In a slow market, agents need to combine strategic visibility, niche focus and standout presentations to win more listings and strengthen their long-term business.
Woman Holding Letters at Mailbox

When the market slows, it can feel like the walls are closing in on agents. But for Mark Choey, a top-producing real estate agent with Christie’s International Real Estate Northern California and founder of Highnote, the lull isn’t a crisis. It’s an opening. It’s the moment, he says, for agents to rethink, refine and recommit to the habits that set them apart.

Choey’s session at 2025 NAR NXT, The REALTOR® Experience in Houston offered a tactical roadmap for agents who want to win more listings. A focused approach—that relies on a few actions done consistently and with intention—wins out against do-everything-all-the-time, he said.

Drawing from his years selling San Francisco real estate and building an award-winning brokerage, he encourages agents to use this slower season to “upgrade everything,” from branding and social media to farming systems and listing presentations.

Rethink Your Funnel and Your Focus

Choey framed listing success as a classic sales funnel with three equally important segments: awareness, nurturing and conversion. Many agents spend the bulk of their time on middle-of-the-funnel activity—staying in touch with past clients, sending newsletters, hosting open houses—but they don’t devote enough energy to building wide visibility at the top or polishing the conversion experience at the bottom.

He advised agents to give every layer of their businesses a tuneup.

  • Audit your website.
  • Refresh your listing and buyer presentations.
  • Reevaluate what’s working and what’s stale across social media, YouTube and local advertising.

And because the industry is shifting quickly, get comfortable experimenting with AI, even if you’re starting small. But, he cautioned, don’t get too in the weeds evaluating new tools. Now is the time to tighten your focus and home in on where you’re already excelling.

“You can’t be great at everything,” Choey said. “But you are world class at something.”
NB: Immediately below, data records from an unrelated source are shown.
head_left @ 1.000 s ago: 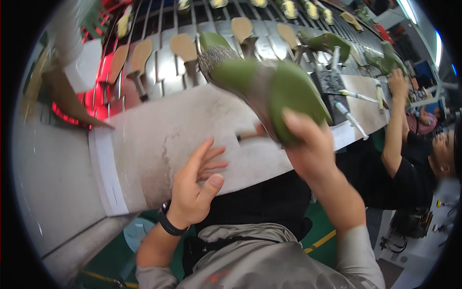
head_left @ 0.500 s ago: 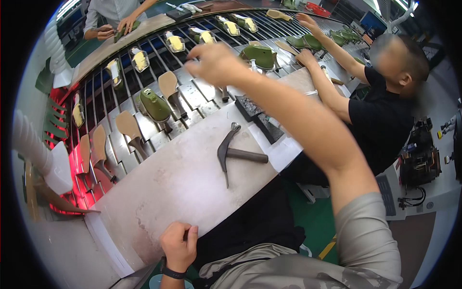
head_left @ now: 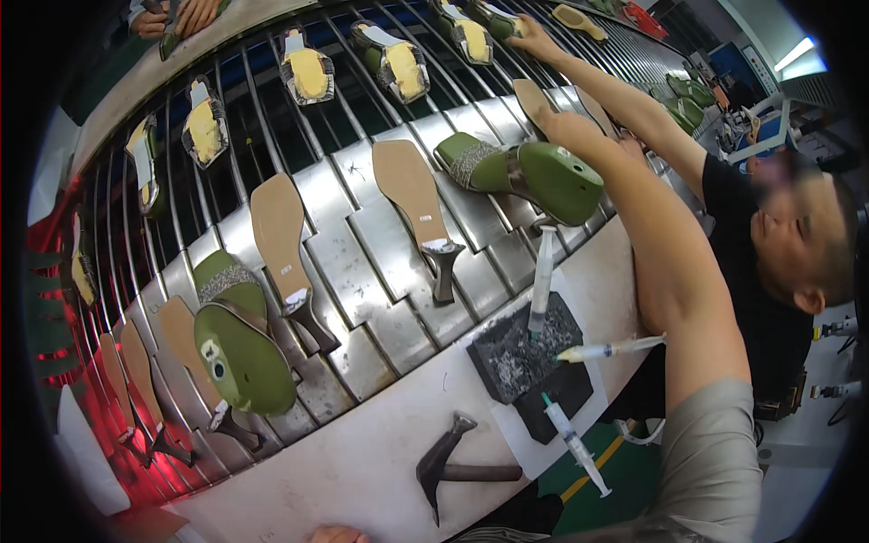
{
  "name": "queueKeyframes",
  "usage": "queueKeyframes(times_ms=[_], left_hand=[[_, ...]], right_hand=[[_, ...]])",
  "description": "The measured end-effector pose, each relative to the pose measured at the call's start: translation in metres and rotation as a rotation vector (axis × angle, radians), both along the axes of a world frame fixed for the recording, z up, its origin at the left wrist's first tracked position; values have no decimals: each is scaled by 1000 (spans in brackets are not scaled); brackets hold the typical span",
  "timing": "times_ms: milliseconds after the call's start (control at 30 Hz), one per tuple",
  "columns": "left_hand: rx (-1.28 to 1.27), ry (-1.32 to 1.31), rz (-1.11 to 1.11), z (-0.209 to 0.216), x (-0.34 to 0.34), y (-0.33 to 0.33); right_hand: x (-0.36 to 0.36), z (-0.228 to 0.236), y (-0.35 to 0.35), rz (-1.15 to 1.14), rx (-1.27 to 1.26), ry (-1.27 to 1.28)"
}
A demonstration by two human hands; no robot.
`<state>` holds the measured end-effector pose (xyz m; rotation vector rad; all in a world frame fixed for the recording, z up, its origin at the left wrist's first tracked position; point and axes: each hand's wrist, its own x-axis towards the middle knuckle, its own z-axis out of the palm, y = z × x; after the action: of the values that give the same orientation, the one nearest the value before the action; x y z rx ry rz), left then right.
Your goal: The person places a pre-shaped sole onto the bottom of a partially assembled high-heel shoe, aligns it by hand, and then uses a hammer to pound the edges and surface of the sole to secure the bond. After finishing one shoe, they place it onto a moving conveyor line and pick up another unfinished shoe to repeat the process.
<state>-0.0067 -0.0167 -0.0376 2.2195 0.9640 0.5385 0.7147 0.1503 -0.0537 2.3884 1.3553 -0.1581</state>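
My right arm stretches far across the belt. My right hand [head_left: 572, 134] closes on the end of a tan high-heel shoe sole [head_left: 529, 98]; its fingers are partly hidden. Just below it lies a green shoe last [head_left: 563, 181] with a glittery strap. Only a bit of my left hand [head_left: 339, 535] shows at the lower edge, its fingers cut off from view. A hammer [head_left: 444, 471] with a dark head rests on the pale worktop beyond that hand. More tan heeled soles [head_left: 409, 192] [head_left: 279, 231] and another green last [head_left: 243, 357] lie along the metal belt.
Syringes [head_left: 543, 281] [head_left: 577, 443] lie on and beside dark blocks [head_left: 516, 357] at the worktop's right. Uppers on lasts with yellow undersides [head_left: 308, 74] line the far rods. A co-worker [head_left: 769, 244] at the right reaches over the belt; another person's hands [head_left: 186, 16] are across it.
The view has shifted forward over the belt. My right hand has gone from above the belt's middle to a sole farther right. My left hand has slid almost out of view.
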Motion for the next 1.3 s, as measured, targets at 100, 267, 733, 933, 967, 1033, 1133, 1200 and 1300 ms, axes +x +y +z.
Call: queueKeyframes(times_ms=[100, 267, 733, 933, 967, 1033, 1133, 1200, 1300], left_hand=[[-15, 48, 7, 3, 3, 3], [-12, 109, -6, -6, 3, 1], [-11, 48, 102, 2, 12, 13], [102, 83, 90, 10, 1, 2], [135, 79, 86, 10, 2, 2], [202, 42, 85, 6, 6, 1], [88, -17, 97, -5, 3, -4], [-50, -115, 130, -1, 6, -3], [-302, -507, 223, 2, -11, -32]], right_hand=[[13, 12, 34, -94, 330, 78], [18, 37, 112, -90, 821, 105], [17, -13, 247, -84, 375, -149], [-54, 46, 184, 110, 489, -272], [-67, 60, 169, 101, 518, -277], [-89, 100, 131, 82, 597, -198], [-153, 156, 60, 157, 715, -102], [-208, 186, 1, 222, 783, 5], [-326, 213, -88, 165, 798, 529]])
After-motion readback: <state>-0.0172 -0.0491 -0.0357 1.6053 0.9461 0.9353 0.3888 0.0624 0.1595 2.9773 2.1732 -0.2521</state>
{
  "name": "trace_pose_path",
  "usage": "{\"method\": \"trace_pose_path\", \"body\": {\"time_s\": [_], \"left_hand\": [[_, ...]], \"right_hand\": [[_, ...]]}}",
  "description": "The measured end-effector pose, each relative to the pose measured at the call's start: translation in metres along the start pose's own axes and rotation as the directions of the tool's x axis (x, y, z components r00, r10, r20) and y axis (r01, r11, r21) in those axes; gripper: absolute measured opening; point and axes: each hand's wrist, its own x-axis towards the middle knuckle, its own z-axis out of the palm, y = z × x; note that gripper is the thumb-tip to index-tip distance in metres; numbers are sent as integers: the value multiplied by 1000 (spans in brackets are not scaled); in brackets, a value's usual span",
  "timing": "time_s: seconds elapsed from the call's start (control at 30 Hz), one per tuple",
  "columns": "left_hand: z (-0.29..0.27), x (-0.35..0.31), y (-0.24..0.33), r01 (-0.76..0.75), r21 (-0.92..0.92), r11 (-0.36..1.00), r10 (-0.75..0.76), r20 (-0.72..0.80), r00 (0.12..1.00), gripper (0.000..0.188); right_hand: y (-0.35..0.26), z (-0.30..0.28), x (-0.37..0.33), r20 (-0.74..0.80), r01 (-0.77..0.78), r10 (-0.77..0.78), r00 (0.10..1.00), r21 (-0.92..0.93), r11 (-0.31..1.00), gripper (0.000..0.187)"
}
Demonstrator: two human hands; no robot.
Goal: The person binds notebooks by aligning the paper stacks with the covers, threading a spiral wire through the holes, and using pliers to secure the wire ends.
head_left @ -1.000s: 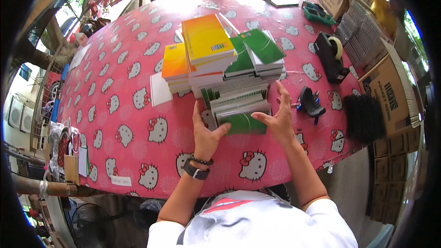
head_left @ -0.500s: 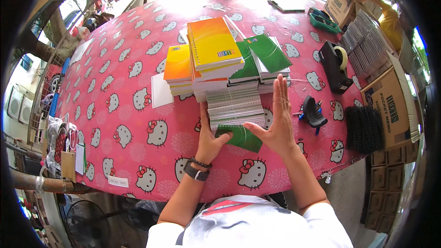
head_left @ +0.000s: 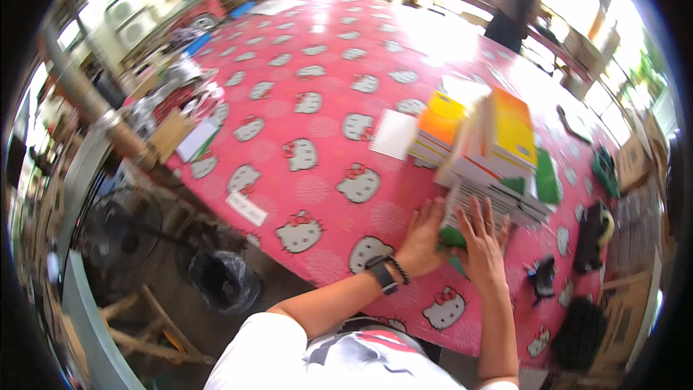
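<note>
My left hand (head_left: 422,244) lies along the left side of a row of small notebooks (head_left: 468,201), its fingers stretched out. A black watch and a dark bracelet circle that wrist. On the right, my right hand (head_left: 482,245) rests with fingers spread over the near part of the row. Between the hands shows part of a green notebook cover (head_left: 452,238); the rest is hidden. Beyond the row rises a tall stack of yellow spiral notebooks (head_left: 514,130). An orange and yellow stack (head_left: 439,121) and a white spiral pad (head_left: 393,134) lie to its left.
A tape dispenser (head_left: 593,237), a small black holder (head_left: 543,278) and a dark bundle (head_left: 579,332) are on the right. A green tray (head_left: 605,172) sits farther back. Below the table's left edge stands a lined bin (head_left: 224,282). Another person (head_left: 516,3) is beyond the table.
The view has swung left, so the notebooks appear farther right. My right hand has come from upright beside the row to lying over it. My left hand's fingers have straightened along the side.
</note>
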Motion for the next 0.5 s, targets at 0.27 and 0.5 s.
{"method": "trace_pose_path", "body": {"time_s": [0.27,0.5], "left_hand": [[-15,-1,-18,24,-198,980,-39,-71,997,96],[-109,-17,-43,0,-278,961,-78,-268,960,65]], "right_hand": [[-27,-12,5,-34,60,-58,998,54,997,88],[-55,17,-59,-581,245,29,813,388,889,18]]}}
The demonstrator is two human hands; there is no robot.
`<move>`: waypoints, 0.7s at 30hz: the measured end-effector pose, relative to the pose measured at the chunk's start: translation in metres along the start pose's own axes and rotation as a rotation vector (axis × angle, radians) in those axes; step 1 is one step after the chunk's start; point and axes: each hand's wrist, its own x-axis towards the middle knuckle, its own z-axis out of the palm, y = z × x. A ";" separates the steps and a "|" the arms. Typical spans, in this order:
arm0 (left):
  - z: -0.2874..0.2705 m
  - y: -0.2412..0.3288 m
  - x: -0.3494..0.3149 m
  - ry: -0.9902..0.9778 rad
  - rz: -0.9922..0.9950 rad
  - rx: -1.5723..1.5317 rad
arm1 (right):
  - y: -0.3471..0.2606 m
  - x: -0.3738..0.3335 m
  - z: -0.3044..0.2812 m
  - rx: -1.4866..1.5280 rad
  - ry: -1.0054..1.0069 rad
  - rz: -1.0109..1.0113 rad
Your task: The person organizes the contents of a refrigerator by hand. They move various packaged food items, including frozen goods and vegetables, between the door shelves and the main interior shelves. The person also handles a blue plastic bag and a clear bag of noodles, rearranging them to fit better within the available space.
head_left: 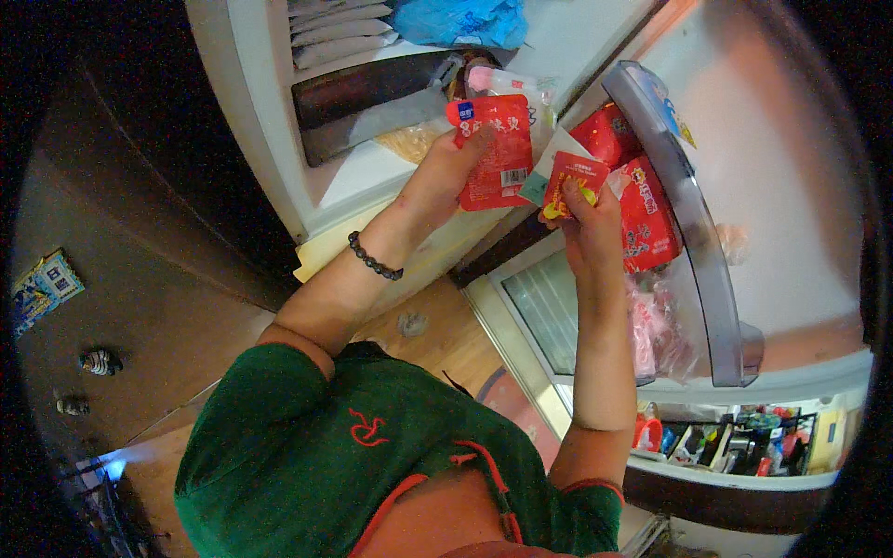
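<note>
In front of the open fridge, my left hand (456,166) is closed on a flat red food packet (504,172), its thumb lying over the printed face. My right hand (593,223) pinches a smaller red-and-yellow packet (579,169) beside it. A pale green and white packet (535,189) sticks out behind that one; whether my right hand grips it too I cannot make out. Close behind my right hand, larger red packets (648,219) stand in the clear door bin (704,237). The two hands are apart.
On the fridge shelves are a blue plastic bag (460,20), stacked grey-white packets (342,35) and a dark container (367,84). A pink plastic bag (659,325) sits low in the door bin. At the lower right is a box of small items (735,446).
</note>
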 end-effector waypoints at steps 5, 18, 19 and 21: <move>0.001 0.004 -0.002 0.052 0.108 0.136 | -0.007 -0.005 0.002 0.077 -0.034 -0.009; -0.004 -0.008 -0.002 -0.307 -0.220 -0.425 | -0.010 -0.004 0.004 -0.075 -0.035 -0.035; 0.013 -0.010 -0.004 -0.278 -0.224 -0.317 | -0.007 -0.006 0.003 -0.151 0.012 -0.063; 0.035 -0.008 -0.005 -0.213 -0.219 -0.097 | -0.010 -0.007 0.005 -0.035 0.066 0.034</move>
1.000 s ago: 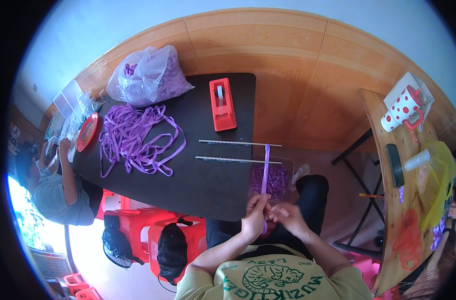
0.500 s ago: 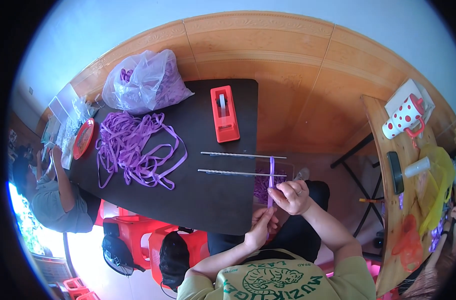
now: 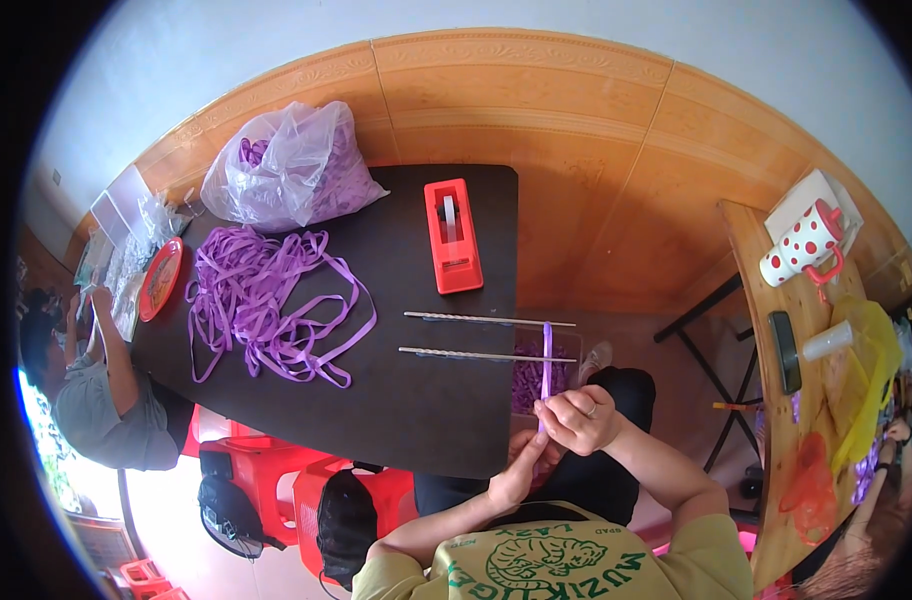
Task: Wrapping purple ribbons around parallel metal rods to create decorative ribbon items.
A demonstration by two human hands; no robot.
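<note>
Two thin metal rods with twisted shafts, a far rod [image 3: 466,317] and a near rod [image 3: 466,353], lie side by side across the dark table and stick out past its right edge. A narrow purple ribbon [image 3: 547,375] runs across both rods and down toward me. My right hand [image 3: 583,418] is closed on the ribbon just below the near rod, fingers curled. Close beneath it my left hand [image 3: 521,470] is closed too, thumb pointing up at the ribbon's lower part. The ribbon's end is hidden among the fingers.
On the table [image 3: 406,430] are a purple ribbon heap [image 3: 266,300], a filled plastic bag [image 3: 291,170], a red tape dispenser [image 3: 454,240] and a red plate [image 3: 161,280]. A wooden table [image 3: 766,480] at right holds a dotted tumbler [image 3: 804,243] and phone [image 3: 785,352]. Another person [image 3: 116,410] sits left.
My left hand has risen closer to the right hand, its thumb now up against the ribbon below it. My right hand has drawn slightly nearer to me, still pinching the ribbon. The view has shifted slightly.
</note>
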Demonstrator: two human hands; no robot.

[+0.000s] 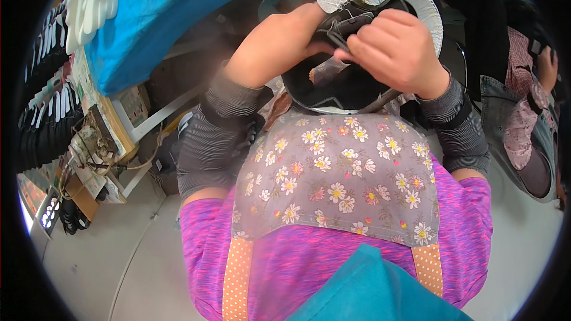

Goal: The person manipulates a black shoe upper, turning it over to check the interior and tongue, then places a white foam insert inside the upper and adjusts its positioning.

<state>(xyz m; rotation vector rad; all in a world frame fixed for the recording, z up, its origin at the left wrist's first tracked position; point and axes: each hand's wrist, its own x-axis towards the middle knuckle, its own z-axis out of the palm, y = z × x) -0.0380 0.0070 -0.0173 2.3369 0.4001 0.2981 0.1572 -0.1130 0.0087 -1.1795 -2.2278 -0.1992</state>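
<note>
In front of my chest is a dark shoe upper [309, 90] with a whitish, stitched fabric edge [429, 9] curving round its far and right side. My left hand [276, 44] is at its left side, thumb stretched toward the middle; its other fingers are hidden behind the piece. My right hand [395, 50] is closed over the middle, fingers curled and pinching what looks like a thin dark lace or strap. A loose grey thread [340, 24] lies between the two hands. The fingertips nearly meet over the dark opening.
Bright blue covering [160, 30] drapes a bench at the upper left, with white sole-shaped pieces [95, 6] on it. Black pieces with white strips [53, 107] hang at far left. Another person's hand [547, 68] and denim-clad leg [505, 137] are close on the right.
</note>
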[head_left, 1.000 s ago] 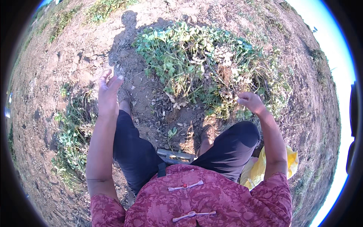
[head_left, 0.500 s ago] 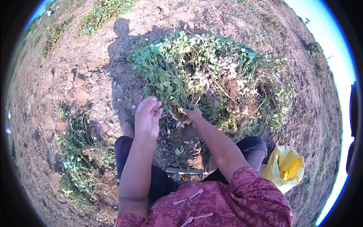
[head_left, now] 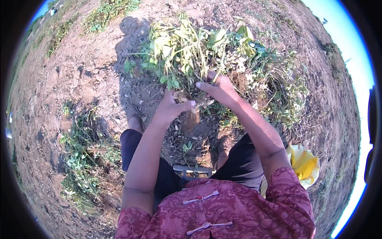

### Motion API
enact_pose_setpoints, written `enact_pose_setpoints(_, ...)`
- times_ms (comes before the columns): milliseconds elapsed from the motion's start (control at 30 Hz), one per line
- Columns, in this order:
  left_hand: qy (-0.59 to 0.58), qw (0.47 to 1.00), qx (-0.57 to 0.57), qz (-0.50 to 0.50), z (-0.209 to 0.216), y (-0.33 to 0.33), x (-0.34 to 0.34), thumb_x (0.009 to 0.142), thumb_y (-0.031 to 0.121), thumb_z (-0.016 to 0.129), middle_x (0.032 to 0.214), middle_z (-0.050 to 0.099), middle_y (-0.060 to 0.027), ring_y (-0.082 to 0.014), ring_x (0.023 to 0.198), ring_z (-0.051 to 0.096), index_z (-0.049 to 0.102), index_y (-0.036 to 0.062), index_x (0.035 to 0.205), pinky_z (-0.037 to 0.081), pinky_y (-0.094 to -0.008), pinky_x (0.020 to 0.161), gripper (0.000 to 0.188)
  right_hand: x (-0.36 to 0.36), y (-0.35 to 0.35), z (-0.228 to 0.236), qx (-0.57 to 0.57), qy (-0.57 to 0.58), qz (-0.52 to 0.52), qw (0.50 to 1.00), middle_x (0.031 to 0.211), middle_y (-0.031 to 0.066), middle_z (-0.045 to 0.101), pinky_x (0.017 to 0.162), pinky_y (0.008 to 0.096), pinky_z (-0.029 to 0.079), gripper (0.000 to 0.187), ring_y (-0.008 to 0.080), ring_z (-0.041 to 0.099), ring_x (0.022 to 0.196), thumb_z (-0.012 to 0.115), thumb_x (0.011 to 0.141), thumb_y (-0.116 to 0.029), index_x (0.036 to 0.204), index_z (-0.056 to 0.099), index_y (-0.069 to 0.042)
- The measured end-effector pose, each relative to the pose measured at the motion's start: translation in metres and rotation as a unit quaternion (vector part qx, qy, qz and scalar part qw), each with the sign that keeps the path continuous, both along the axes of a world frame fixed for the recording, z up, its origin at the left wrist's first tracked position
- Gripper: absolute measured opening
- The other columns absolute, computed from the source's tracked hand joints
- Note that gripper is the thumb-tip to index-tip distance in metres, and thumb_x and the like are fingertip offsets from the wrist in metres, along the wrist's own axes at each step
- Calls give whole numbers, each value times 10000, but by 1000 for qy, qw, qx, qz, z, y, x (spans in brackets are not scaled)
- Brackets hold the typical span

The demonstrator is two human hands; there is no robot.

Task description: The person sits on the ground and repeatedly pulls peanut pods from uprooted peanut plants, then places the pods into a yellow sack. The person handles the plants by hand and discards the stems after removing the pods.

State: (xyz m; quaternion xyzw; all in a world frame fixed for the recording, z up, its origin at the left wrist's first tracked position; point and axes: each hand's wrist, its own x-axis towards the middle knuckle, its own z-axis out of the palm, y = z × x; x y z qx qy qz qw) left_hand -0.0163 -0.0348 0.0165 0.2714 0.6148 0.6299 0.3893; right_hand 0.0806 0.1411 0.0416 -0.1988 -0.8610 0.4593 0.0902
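Observation:
A leafy peanut plant is lifted in front of me, its leaves pointing away and its root end toward me. My right hand grips its stems just above the roots, thumb on top. At the root end, my left hand is closed round some pale peanut pods, with its thumb laid across them. The left fingers are partly hidden under the pods. Behind and to the right lies a heap of pulled peanut plants, with clusters of pods and brown roots showing.
Another pile of pulled plants lies on the soil to my left. A yellow-and-white bag stands open beside my right leg. Between my legs is a low metal stool. Loose pods are scattered on the ground near my feet.
My right hand has raised a peanut plant from the heap and moved it up and away. My left hand, earlier raised and holding nothing, has come to the plant's pods.

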Motion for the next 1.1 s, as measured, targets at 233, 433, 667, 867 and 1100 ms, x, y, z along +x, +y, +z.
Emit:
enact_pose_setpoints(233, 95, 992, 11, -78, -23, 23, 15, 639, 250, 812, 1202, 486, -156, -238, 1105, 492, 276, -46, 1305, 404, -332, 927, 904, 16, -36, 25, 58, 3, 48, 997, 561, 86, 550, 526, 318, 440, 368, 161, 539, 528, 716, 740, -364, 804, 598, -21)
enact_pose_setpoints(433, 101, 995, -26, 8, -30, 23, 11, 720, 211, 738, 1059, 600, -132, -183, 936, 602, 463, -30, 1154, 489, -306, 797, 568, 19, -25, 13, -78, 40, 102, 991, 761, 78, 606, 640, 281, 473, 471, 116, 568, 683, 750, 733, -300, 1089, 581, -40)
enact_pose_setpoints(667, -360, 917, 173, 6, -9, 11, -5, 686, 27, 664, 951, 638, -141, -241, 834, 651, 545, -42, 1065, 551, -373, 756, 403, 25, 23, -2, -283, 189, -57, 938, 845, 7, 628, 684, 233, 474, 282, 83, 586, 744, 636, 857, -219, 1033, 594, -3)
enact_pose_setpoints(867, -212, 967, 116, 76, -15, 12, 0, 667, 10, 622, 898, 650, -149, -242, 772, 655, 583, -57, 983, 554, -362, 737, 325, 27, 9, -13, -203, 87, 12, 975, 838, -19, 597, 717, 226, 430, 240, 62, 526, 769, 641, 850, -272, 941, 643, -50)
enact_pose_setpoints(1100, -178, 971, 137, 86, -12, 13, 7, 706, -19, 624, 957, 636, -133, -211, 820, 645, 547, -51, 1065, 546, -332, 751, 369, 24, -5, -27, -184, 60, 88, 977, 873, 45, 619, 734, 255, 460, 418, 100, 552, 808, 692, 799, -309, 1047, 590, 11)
He challenged agents to zoom in: What is your specialty? Tech-forward sellers? New developments? Downsizers? Investors? First-time buyers?

Agents who avoid choosing a niche often blend into the background. Agents who choose one and own it stand out quicker.

Get Visible in Unexpected Ways

One theme Choey returned to repeatedly is that visibility compounds opportunity—even when it seems small or strange. Early in his career, he made a habit of walking his A-frame signs through the hallways of the 650-unit condo building he lived in, riding the elevator up and down with them so neighbors would see his name. It felt odd, he admitted, but it landed him a $3 million listing and the referrals that followed.

His point isn’t that every agent needs an elevator strategy. It’s that agents should capitalize on every low-cost, high-visibility opportunity available, especially now.

That includes signs—lots of them. Most agents put out one or two open house signs, Choey said. He puts out 10 or more, and he knows agents who do 20 or 30. It’s time-consuming, but in a slow market, “free marketing” is too valuable to underuse.

He takes the same approach with mailers. Yes, you should send postcards, he said, but you should also send letters. Stuffing envelopes is tedious, but people open letters. He also advocated for correcting the address on a mailer that was returned for a bad address. This extra step might make you the only agent who reaches that homeowner.

Small efforts multiplied over time create momentum, he said.

Host the Kinds of Events Sellers Remember

Choey encourages agents to think like marketers, not custodians of open houses. In markets where houses aren’t turning as quickly, you have some time to put the extra effort in. Twilight events, wine-and-cheese gatherings and neighbor previews give homeowners a memorable reason to associate you with quality and community. They also expand your face-to-face visibility, which is still one of the most powerful ways to build trust.

The through-line in all these tactics isn’t gimmickry—it’s intentionality. Listings are harder to come by in this market, so every listing should be treated as a marketing vehicle and maximized accordingly.

Master the Three-Step Listing Appointment

Where Choey’s advice becomes most tactical is at the bottom of the funnel: conversion.

When leads are scarce, your close rate matters more than ever. That, he argues, starts with reframing the listing appointment as a three-phase strategy:

  • Pre-listing presentation
  • In-person appointment
  • Post-meeting follow-up

Most agents skip the first step entirely, then rely on the meeting alone to win the seller’s confidence. Choey said that approach leaves too much on the table. Sending a polished, personalized digital presentation before the meeting builds credibility early and differentiates you from other agents immediately. Following up with another strong presentation can seal the deal.

“Football is a game of inches,” Choey said. “So is winning a listing. You just have to be a little bit better than the other agents.”

Today’s market is slow, but slow is not stagnant. Slow is where reinvention happens. Make this a time of rethinking systems, increasing visibility and elevating your presentation game that will position you for success when momentum returns.